Tianshou Li ^* Qing Xu Weiwu Li Xinying Wang Zhengying Liu

• State Grid Gansu Electric Power Company, Lanzhou, China

Currently, the time-of-use pricing model for electricity focuses on a single objective, often overlooking various factors that influence electricity costs. This oversight can lead to significant disparities in peak and off-peak electricity usage within the distribution network following optimization. Therefore, a new time of using electricity price optimization method is proposed that takes into account the losses of distributed photovoltaic access to the distribution network. Considering the topology structure of the distribution network after the integration of distributed photovoltaic, this paper calculates the comprehensive losses generated by the operation of the distribution network.
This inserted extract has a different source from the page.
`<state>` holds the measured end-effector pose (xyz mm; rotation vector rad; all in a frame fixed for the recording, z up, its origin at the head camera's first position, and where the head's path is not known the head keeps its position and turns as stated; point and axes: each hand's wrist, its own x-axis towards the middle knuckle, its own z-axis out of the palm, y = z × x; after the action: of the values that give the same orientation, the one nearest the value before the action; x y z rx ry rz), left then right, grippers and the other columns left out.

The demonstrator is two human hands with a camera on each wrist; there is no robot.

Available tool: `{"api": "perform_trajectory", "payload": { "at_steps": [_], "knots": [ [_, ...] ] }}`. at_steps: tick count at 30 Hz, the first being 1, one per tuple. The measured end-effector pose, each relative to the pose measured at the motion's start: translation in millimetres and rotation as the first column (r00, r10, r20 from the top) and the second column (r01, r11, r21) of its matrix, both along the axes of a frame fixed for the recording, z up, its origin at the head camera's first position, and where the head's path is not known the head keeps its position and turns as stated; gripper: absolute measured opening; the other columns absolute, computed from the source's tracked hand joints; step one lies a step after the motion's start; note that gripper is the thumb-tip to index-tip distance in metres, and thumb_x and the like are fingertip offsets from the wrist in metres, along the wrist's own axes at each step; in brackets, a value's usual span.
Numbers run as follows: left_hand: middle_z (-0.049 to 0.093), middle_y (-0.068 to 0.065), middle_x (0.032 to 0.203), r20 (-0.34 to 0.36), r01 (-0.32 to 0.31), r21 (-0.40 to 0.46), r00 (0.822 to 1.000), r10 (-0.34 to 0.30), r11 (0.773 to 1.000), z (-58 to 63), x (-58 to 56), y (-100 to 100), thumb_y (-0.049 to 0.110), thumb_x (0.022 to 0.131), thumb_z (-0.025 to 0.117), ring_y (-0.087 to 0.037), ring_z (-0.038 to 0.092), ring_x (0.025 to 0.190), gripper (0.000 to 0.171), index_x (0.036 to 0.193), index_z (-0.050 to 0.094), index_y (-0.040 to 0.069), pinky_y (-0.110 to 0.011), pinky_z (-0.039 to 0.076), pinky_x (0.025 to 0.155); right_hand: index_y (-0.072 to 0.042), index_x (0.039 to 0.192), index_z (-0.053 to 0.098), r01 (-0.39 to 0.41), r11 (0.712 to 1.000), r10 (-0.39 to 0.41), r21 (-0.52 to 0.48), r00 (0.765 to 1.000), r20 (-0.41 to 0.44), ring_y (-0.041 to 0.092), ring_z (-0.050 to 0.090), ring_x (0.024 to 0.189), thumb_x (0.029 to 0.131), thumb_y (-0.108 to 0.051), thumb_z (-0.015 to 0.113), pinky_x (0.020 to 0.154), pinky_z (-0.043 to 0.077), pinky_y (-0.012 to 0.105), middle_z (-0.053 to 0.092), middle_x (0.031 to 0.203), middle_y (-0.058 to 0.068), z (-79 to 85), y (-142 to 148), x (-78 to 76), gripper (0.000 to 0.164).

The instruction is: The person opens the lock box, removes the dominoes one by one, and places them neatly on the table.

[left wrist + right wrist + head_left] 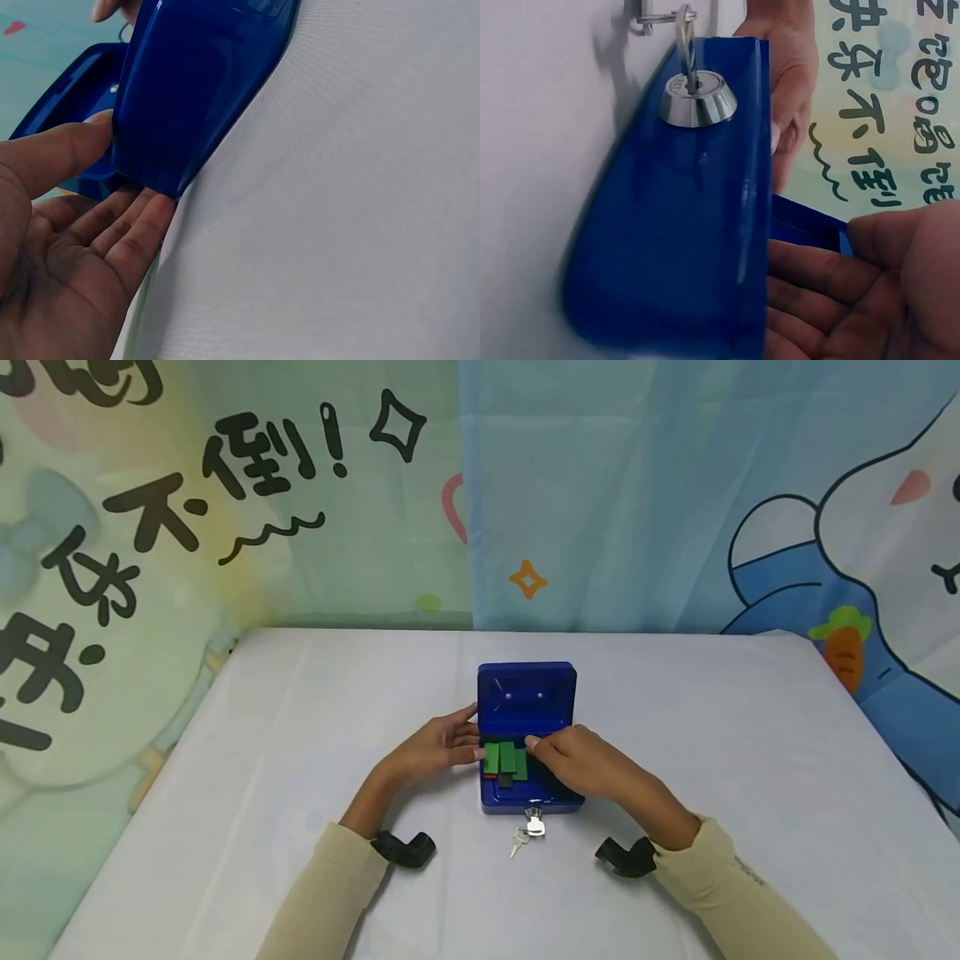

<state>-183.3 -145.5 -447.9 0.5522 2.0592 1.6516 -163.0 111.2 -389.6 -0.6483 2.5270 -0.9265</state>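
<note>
A blue metal cash box (558, 789) stands on the table with its lid (525, 693) raised at the back. Green blocks (507, 757) lie in its left part, with a dark piece (505, 781) and a bit of red among them. My left hand (442, 743) holds the box's left side, thumb at the rim and fingers against the outside. Over the right part reaches my right hand (588, 764); its thumb is near the blocks, and its fingertips go behind the box wall, so what they touch is hidden. A silver lock (699, 101) with a key sits on the front.
A second key (519, 839) hangs from the lock over the white tablecloth (300, 710). Black wrist devices (405, 850) are strapped at both sleeves. Printed curtains (600, 485) hang behind the table.
</note>
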Motion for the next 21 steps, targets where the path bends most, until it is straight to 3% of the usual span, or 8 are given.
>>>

Also, this paper constructs a time of use electricity price optimization mathematical model with the objectives of minimizing network loss, minimizing load variance, minimizing peak valley difference of equivalent load, and maximizing user satisfaction. And refer to the basic requirements for electricity pricing in the distribution network, set a series of constraints for optimizing electricity prices. Applying an improved imperialist competition algorithm this paper integrates Tent chaotic reverse learning to solve a multi-objective optimization model and obtain an optimized time of use electricity pricing plan. The experimental results show that after the implementation of this optimization method, the peak valley difference of the daily power load curve of the distribution network is only 350 MW, demonstrating superior peak shaving and valley filling effects.